New York City Marathon
New York City Marathon

La pandemia spazza le grandi maratone. In pochi minuti si arrendono prima New York e poi Berlino: la corsa più famosa e la fucina dei record del mondo, sino al 2h01:39 di Eliud Kipchoge datato 2018, spariscono dal calendario di un anno spietato. New York e Berlino raggiungono Boston, disputata anche durante le guerre mondiali e uscita di scena il mese scorso. Londra, spostata ad ottobre, è in forte dubbio. Al momento è invece confermata Amburgo per il 13 settembre: non una major ma è lì che nacque la stella del Kipchoge-maratoneta al debutto (vincente) nel 2013.

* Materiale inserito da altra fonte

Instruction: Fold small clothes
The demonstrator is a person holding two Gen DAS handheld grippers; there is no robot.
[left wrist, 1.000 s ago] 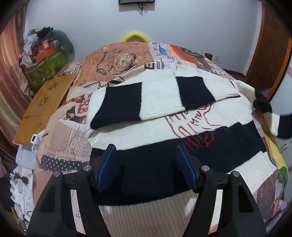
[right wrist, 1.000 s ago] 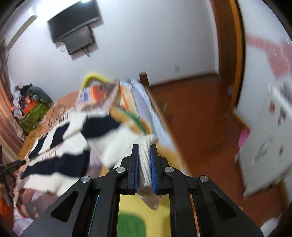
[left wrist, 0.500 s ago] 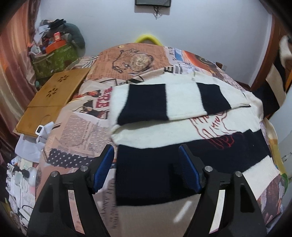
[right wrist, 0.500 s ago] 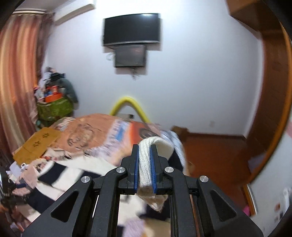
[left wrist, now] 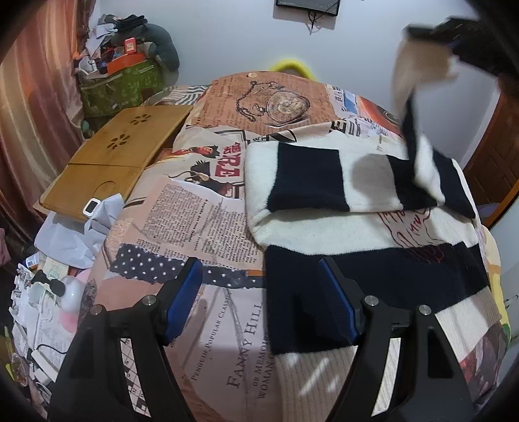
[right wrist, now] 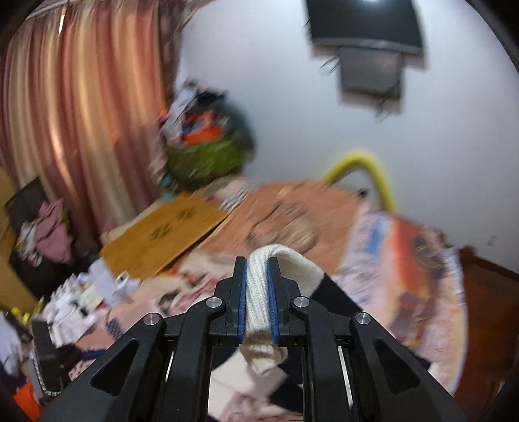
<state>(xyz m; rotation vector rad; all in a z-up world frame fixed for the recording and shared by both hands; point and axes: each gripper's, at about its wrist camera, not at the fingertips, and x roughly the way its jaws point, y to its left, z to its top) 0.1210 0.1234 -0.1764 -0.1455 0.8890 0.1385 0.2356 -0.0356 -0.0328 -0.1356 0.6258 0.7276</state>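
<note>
A black-and-cream striped sweater point(left wrist: 356, 227) lies flat on the patterned bedspread point(left wrist: 201, 220). One sleeve point(left wrist: 308, 181) is folded across its chest. My left gripper point(left wrist: 259, 269) hovers open over the sweater's left edge, with nothing between its fingers. The other sleeve point(left wrist: 425, 162) hangs raised over the sweater's right shoulder. Its cream cuff point(right wrist: 259, 292) sits between the pads of my right gripper point(right wrist: 258, 263), whose jaws are opening but still touch the knit. In the left wrist view the right gripper point(left wrist: 460, 35) is a blur at the top right.
A wooden lap tray point(left wrist: 120, 152) lies at the bed's left, and a stuffed green bag point(left wrist: 120, 84) stands behind it. Loose paper and small clutter point(left wrist: 48, 292) crowd the floor on the left. A curtain point(right wrist: 81, 113) and a wall screen point(right wrist: 366, 22) are beyond.
My right gripper has swung from the floor side of the bed to above the sweater, carrying the sleeve cuff. My left gripper has shifted left, from over the black stripe to the sweater's left edge.
</note>
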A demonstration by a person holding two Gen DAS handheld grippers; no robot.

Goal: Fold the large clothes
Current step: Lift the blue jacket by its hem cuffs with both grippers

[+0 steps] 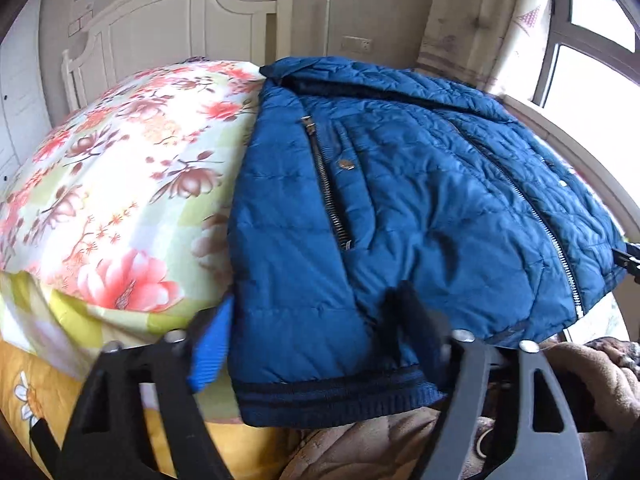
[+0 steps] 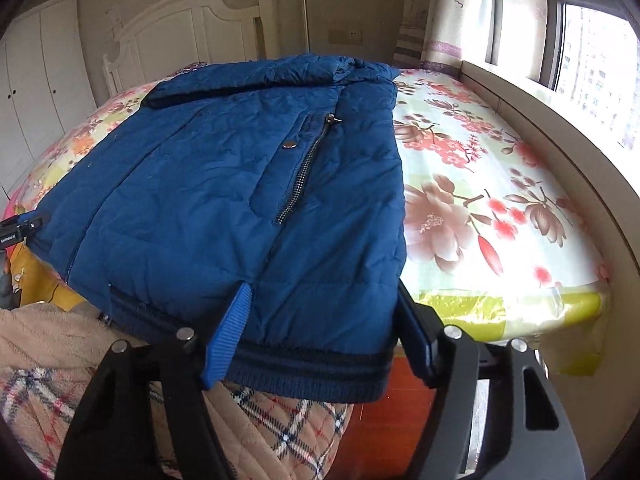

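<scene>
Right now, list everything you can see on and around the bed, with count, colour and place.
jacket: one, blue quilted, lying on the bed, hem at the near edge
bedsheet: one, pale with pink and brown flowers, covering the bed
headboard: one, white, far end of the bed
wardrobe: one, white, far left
curtain: one, pale patterned, beside the window
window: one, bright, right side
plaid garment: one, beige check, below the hem
left tool: one, black with blue pads, around the hem's left corner
right tool: one, same, around the hem's right corner
</scene>
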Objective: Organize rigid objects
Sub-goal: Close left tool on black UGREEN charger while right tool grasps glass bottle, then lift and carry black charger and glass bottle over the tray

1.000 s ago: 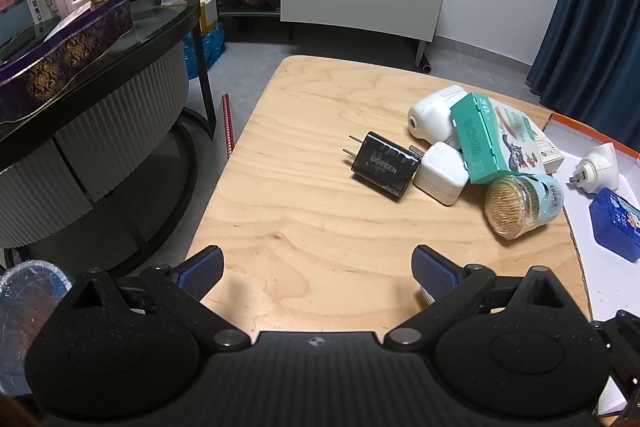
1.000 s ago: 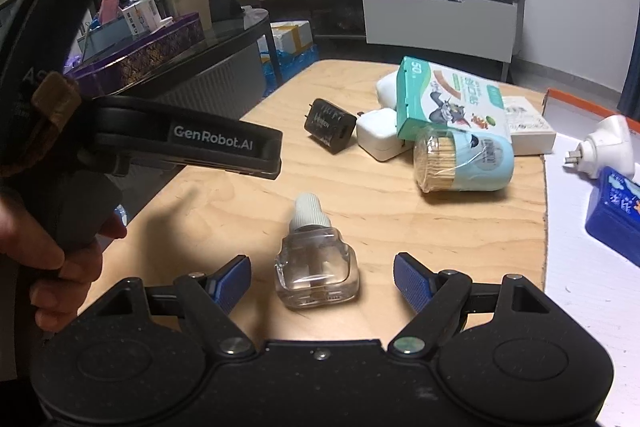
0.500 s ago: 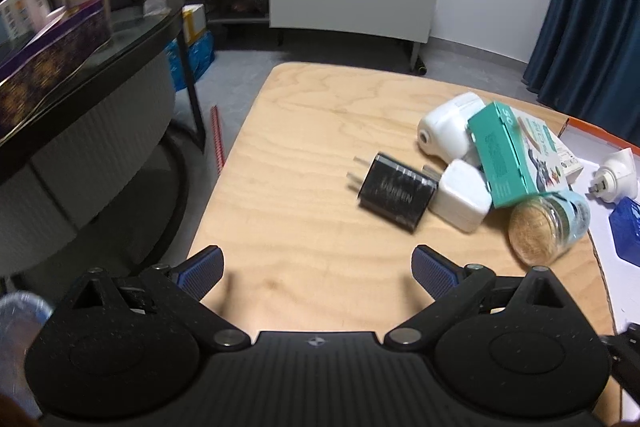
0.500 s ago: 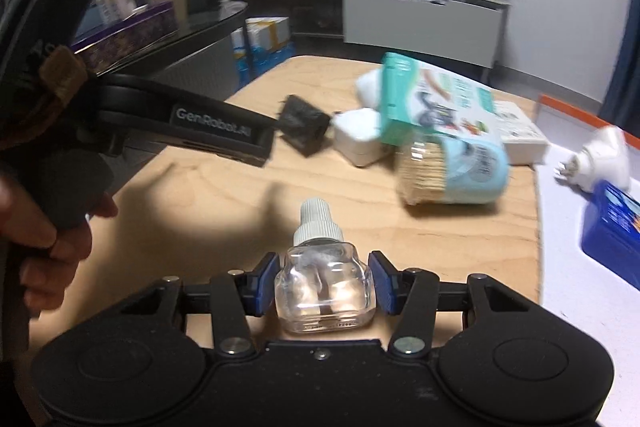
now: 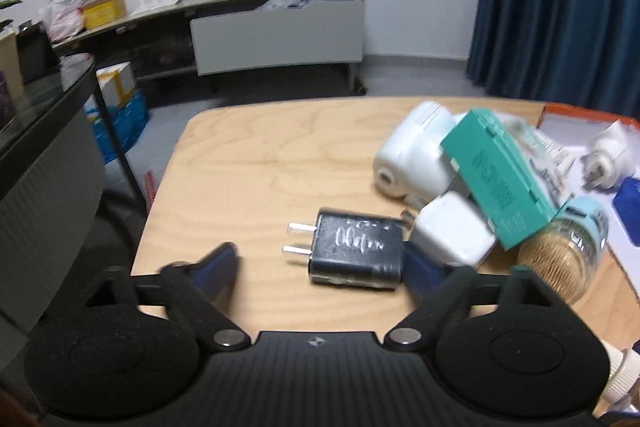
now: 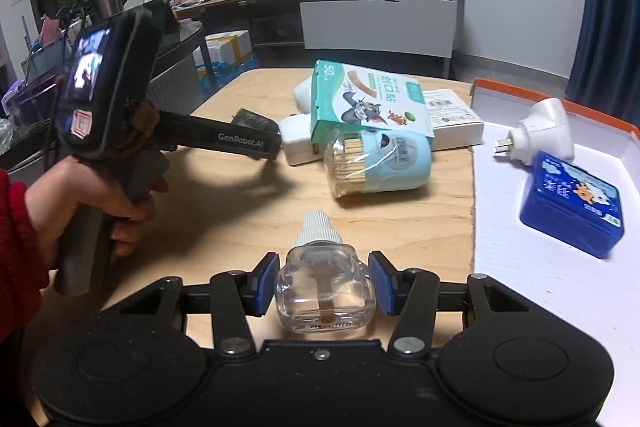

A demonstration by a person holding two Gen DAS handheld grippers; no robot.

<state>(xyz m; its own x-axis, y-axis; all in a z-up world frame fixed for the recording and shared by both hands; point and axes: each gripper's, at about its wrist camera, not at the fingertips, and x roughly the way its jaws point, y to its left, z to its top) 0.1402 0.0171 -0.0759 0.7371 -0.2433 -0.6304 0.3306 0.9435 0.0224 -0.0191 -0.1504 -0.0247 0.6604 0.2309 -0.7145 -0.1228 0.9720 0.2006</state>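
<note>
**Risks at the double pick-up: black charger and clear bottle**

Left gripper [image 5: 316, 263]: the jaws have just been closing and stand half-wide around the black charger [image 5: 354, 253], which lies flat on the wooden table [image 5: 248, 167] with its prongs pointing left. The right pad sits at the charger's right end; the left pad is apart from the prongs. The view is blurred, so contact cannot be confirmed.
- Risk: the left pad meets the thin prongs instead of the body. The charger may then pivot or skid.
- Risk: the white charger [image 5: 452, 235] touches the black one on the right. A closing pad may catch it and disturb the green box [image 5: 500, 183] leaning above and the toothpick jar [image 5: 560, 259] beside it, which lies on its side and may roll.

Right gripper [image 6: 324, 283]: the jaws are narrow and clamped on the clear bottle [image 6: 326, 291], white cap pointing away, low over the near table edge.
- Risk: the bottle's walls are smooth and rounded. It may slip or rotate in transit.
- Risk: the white tray [image 6: 520, 287] on the right already holds a white plug [image 6: 540, 131] and a blue box [image 6: 572, 203]. A careless placement may knock them.
</note>
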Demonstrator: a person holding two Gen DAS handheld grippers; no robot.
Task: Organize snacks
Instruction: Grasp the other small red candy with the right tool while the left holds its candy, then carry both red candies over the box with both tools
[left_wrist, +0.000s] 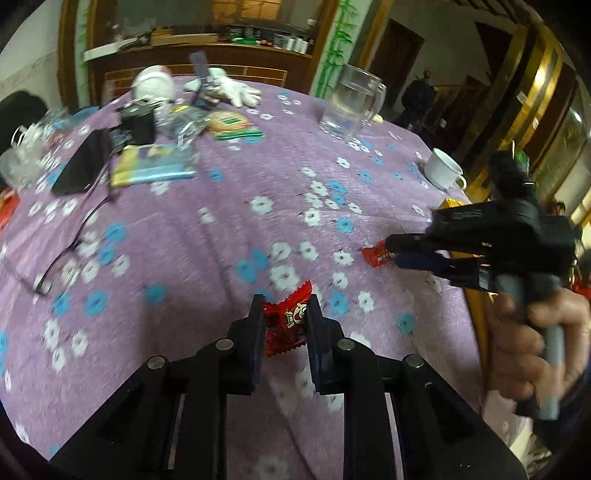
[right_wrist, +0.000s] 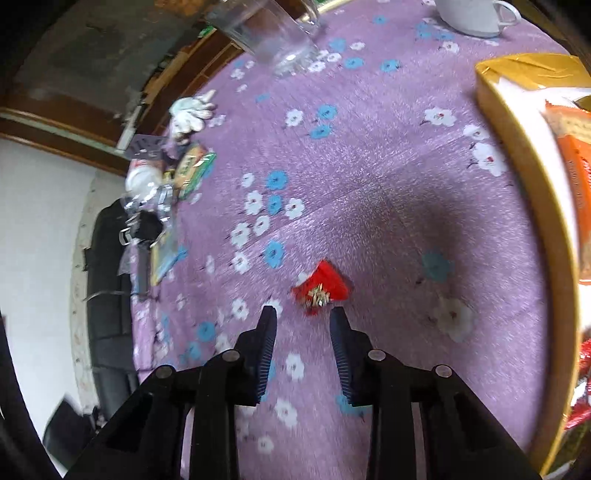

Il timore di un virus che serpeggia e si diffonde si abbatte sulla corsa newyorkese che il 1° novembre avrebbe dovuto celebrare la cinquantesima edizione. Il popolo che dal ponte di Verrazzano fa rotta per Central Park non può che darsi appuntamento all’anno prossimo. Nessuna garanzia di sicurezza per i 50.000 al via, per l’esercito dei volontari, per gli spettatori, ammettono gli organizzatori. Sulla scelta berlinese pesa un decreto governativo: sino al 24 ottobre non possono essere organizzati eventi che radunino più di 5000 persone.

In mezzo secolo l’invenzione di Fred Lebow che ogni anno raduna circa 3000 italiani si era fermata soltanto una volta: capitò nel 2012 quando, dopo il passaggio dell’uragano Sandy, proprio alla vigilia, il sindaco Michael Bloomberg constatò che non esistevano le condizioni perché la corsa potesse andare in scena. Quella tempesta aveva messo in ginocchio la città, interrotto i collegamenti, messo in crisi i servizi più essenziali. La creatura del New York Road Runners non si era arresa neppure di fronte all’immane tragedia che aveva aperto il nuovo millennio: a meno di due mesi dall’attentato alle Torri Gemelle, mentre su Ground Zero aleggiava ancora un pulviscolo di polvere e morte, la maratona si trasformò in un’affermazione di speranza, in un desiderio di vita.